Many larger companies have accelerated their M&A activity by buying scale-ups, competitors, suppliers, or downstream companies. Unfortunately, acquisitions fail to meet their targets between 70-90% of the time, depending on which study one looks at. The failure usually stems from poor management and leverage of the acquisition, yet brand, as much as any other functional discipline, also contributes to this dire picture by creating complexity in the brand portfolio. Such symptoms include:

 – Brand cannibalization

 – Overlap in brand associations

 – Internal confusion around how the different brands operate

 – Brands phased-out too late, leading to high cost, or too soon, leading to loss of revenue

The good news is that the CMO is the only stakeholder that can convert these challenges into opportunities through a firm approach to brand portfolio and architecture. This approach includes three steps:

  1. Build the brand architecture blueprint: What are the different positions, and what is the decision-logic related to selecting the optimal position for each brand, for both the short- and long-term?
  2. Apply the blueprint to the current brand portfolio: How does the existing brand portfolio map against the model today?
  3. Setup the operating model: How and when must marketing dock into the M&A process to drive and make brand-related decisions regularly?

 

1. Build the brand architecture blueprint

To start, the CMO must set the overall direction of the company’s brands and the manner it keeps them apart or together.

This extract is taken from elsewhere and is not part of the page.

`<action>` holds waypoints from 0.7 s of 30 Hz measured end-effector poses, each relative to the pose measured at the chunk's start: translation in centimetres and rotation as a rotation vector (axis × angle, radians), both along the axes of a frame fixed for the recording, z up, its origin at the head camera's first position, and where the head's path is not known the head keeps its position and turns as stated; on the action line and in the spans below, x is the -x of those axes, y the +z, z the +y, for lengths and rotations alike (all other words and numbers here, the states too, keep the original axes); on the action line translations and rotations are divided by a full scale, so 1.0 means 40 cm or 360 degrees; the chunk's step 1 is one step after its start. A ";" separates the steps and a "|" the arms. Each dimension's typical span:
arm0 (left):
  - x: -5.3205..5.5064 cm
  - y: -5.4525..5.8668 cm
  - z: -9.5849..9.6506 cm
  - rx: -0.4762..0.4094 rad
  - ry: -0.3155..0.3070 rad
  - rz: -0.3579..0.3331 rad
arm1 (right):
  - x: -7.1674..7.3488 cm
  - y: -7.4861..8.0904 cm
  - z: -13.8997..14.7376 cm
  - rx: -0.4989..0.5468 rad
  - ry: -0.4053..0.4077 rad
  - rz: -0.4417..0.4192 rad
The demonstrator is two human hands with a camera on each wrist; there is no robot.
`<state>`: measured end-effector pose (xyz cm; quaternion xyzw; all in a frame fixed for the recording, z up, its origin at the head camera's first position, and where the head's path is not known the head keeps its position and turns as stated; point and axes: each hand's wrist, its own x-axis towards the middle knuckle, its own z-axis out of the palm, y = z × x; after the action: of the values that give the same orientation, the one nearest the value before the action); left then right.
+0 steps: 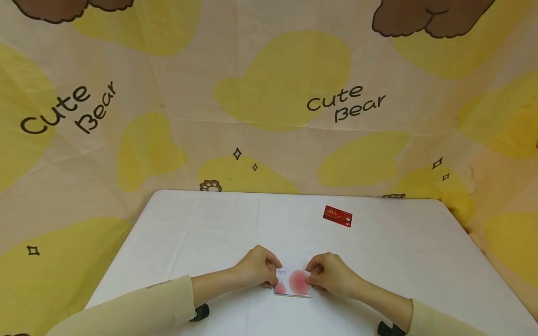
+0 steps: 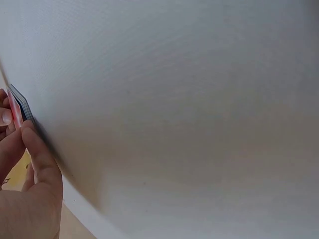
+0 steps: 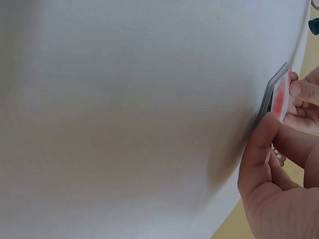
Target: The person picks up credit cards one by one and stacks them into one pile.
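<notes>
A white card with pink circles (image 1: 297,283) tops a thin stack of cards close over the table, near the middle in the head view. My left hand (image 1: 255,267) pinches the left end of this stack between thumb and fingers. At the opposite end, my right hand (image 1: 335,276) holds it the same way. Both wrist views show the grey edges of several stacked cards (image 3: 267,98) under the pink-printed one, whose near end stands a little apart from them. Farther back on the table, right of both hands, lies a red VIP card (image 1: 337,216).
A white-covered table (image 1: 218,224) with rounded far corners spans the lower part of the head view. Behind it hangs a yellow and beige cloth (image 1: 269,154) printed with "Cute Bear". Black bands (image 1: 201,312) sit below the light sleeves (image 1: 168,298).
</notes>
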<state>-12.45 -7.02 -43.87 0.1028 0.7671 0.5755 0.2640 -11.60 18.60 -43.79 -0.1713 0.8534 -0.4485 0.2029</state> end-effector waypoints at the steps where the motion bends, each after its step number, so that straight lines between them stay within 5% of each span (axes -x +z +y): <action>1: 0.000 0.000 0.000 0.0003 0.0002 -0.0002 | 0.000 -0.001 0.000 -0.0009 0.0003 0.0008; 21: -0.006 -0.002 0.005 0.0047 0.0038 -0.0010 | 0.006 -0.012 0.001 -0.0141 0.0099 0.0147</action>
<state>-12.20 -6.82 -43.94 0.0878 0.7759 0.5676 0.2610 -11.86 18.62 -44.29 -0.2092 0.8751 -0.3954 0.1845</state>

Exhibit 1 – A non-exhaustive example of the brand relationship spectrum

Brand architecture blueprint Description
Branded house (master brand) Everything carries the same brand, and all products and services refer to only one name.
Sub-brand

An entity for a product/service, not as a descriptor, but a trademarkable name. The sub-brands sit beneath the master brand, so usually less critical but part of the offer. The sub-brand can account for up to 50% of the equity and awareness inside customers’ heads.

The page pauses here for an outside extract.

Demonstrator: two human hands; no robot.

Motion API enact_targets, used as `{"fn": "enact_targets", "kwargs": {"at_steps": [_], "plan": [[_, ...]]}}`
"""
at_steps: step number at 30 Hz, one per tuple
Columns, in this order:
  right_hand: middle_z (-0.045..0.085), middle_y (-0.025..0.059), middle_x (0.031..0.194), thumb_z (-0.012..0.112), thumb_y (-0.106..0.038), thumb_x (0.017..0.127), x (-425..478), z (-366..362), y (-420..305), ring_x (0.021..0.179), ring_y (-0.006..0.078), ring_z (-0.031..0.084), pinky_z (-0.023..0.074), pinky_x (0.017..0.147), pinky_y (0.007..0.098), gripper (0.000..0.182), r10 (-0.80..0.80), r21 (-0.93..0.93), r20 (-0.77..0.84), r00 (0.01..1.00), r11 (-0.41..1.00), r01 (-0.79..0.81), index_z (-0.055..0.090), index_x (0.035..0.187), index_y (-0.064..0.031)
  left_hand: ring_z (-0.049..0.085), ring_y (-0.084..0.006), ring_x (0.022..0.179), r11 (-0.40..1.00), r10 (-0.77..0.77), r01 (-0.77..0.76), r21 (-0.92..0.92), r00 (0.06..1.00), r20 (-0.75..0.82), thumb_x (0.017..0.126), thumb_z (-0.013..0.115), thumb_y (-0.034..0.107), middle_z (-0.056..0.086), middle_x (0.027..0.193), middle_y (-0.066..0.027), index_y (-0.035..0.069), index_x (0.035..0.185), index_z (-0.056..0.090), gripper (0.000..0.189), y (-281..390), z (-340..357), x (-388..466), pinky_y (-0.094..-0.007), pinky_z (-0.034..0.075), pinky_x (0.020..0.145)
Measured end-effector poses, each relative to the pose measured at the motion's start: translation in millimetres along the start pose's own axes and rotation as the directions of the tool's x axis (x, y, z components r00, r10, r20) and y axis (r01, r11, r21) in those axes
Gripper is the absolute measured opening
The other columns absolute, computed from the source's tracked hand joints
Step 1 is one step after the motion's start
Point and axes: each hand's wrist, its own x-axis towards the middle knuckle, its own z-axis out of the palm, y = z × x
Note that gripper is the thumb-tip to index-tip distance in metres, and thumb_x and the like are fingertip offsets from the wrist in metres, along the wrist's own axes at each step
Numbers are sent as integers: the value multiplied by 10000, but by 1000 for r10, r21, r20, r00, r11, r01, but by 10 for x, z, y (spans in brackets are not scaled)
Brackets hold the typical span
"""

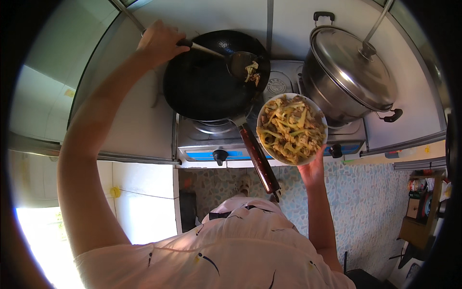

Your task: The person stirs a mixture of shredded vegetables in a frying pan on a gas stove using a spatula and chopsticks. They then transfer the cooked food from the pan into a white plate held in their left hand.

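My left hand [158, 43] is closed around the dark handle end of a metal wok spatula [209, 50]. The spatula's head lies inside a black wok [205, 83], near its right side. A few cauliflower pieces [252, 71] rest at the spatula's head; the rest of the visible wok surface is dark and bare. In my right hand [313, 168] is a white bowl [258, 135], held from below at its near right side and heaped with cooked cauliflower [292, 130]. The bowl is just right of the wok's brown handle [258, 159], in front of the stove.
A lidded stainless steel pot [335, 79] stands on the right burner of the gas stove [234, 144]. Two black knobs, one of them the left knob [220, 156], face me. Pale panels [126, 108] enclose the stove. A shelf [415, 216] with goods stands far right.
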Motion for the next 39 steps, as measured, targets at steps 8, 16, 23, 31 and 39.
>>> {"fn": "enact_targets", "kwargs": {"at_steps": [8,16,23,31,39], "plan": [[344,50,1319,499,-468,803,216,25,40,1193,215,367,364,967,391,657,51,42,-73,996,998,-48,267,1307,-116,540,-215,783,984,73,-73,-162,997,-5,747,588,392,570,745,-32,145,828,631,264,-38,-84,-174,-333,410,746],[336,73,1318,505,-503,782,313,92,-11,1192,227,367,370,965,386,722,84,-21,-16,996,996,-84,229,1320,-108,538,-233,761,882,26,-7,-471,999,33,679,646,236,610,774,-40,105,831,626,202,-207,-117,-307,-340,412,734],[344,66,1310,481,-521,786,326,7,-31,1187,218,372,391,943,383,714,112,-23,-21,994,993,-112,236,1314,-107,556,-215,716,921,81,-122,-370,989,-126,690,652,267,613,755,-33,100,830,621,220,-167,-514,-433,-314,414,699],[347,63,1308,478,-517,790,313,-52,-18,1183,209,376,393,939,360,710,126,2,-6,992,992,-126,240,1311,-97,520,-197,743,971,93,-163,-173,930,-356,693,643,234,558,770,-33,104,931,616,272,473,-758,-770,-342,379,745],[337,71,1314,447,-530,807,259,-54,-77,1189,209,366,373,953,362,710,102,-60,6,995,993,-101,219,1320,-96,530,-163,818,952,-163,29,-303,890,-426,658,678,132,576,850,-13,122,963,637,308,730,-706,-1221,-302,370,783]]}}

The master brand plays a dominant role, and the brand carries a secondary role

Endorsed brand

The brand is the more significant entity. The master brand is still present but less essential and demonstrative, only endorsing the brand.

The brand plays a dominant role, and the master brand carries an endorsing part (“A master brand company”, “Endorsed by master brand), (“Part of master brand“), etc.

House of brands (stand-alone brand) Many different product brands and externally appear to customers as separate entities. The master brand is not present, and in the customers’ minds, it is either perceived as a holding company or merely unknown.

An important trade-off across the spectrum is the increasing level of marketing competence, investment, and skills required when moving towards house of brands. House of brands needs to be managed and invested in the most, requiring many hands and brains. These requirements become less essential in the branded house as the master brand becomes dominant.

In reality, almost all B2B companies follow a hybrid. A portfolio of products/services acting as subsets to the master brand with a handful of brands less affiliated. But, the company must have a blueprint that dictates which direction brands should go, as a standpoint.

While no absolute rules apply, Kvadrant Consulting sees three rules of thumb for an optimal brand architecture blueprint:

  1. No gaps: Ensure the company covers as much of the market with as few brands as possible.
  2. No overlaps: Avoid overlapping brands that cannibalize and discount each other, confuses customers, and waste resources.
  3. Outside-in: Design the brand architecture blueprint with external audiences in mind. Never design a blueprint that reflects legal entities or internal organizational structure. Otherwise, customers will feel the need to make sense of internal systems or jargon.

 

2. Apply the blueprint to the current brand portfolio

Once the CMO has established the brand architecture blueprint and anchored in the marketing team, he/she must review the current brand portfolio. This includes:

Set up criteria that determine (1) what brand architecture position each current brand must attain and (2) the speed of transition when any brand needs to change position. Ensure the criteria grasp both organizational and market dynamics. Going forward, the CMO should apply the blueprint to the current brand portfolio (bi)annually, as internal and external dynamics may change.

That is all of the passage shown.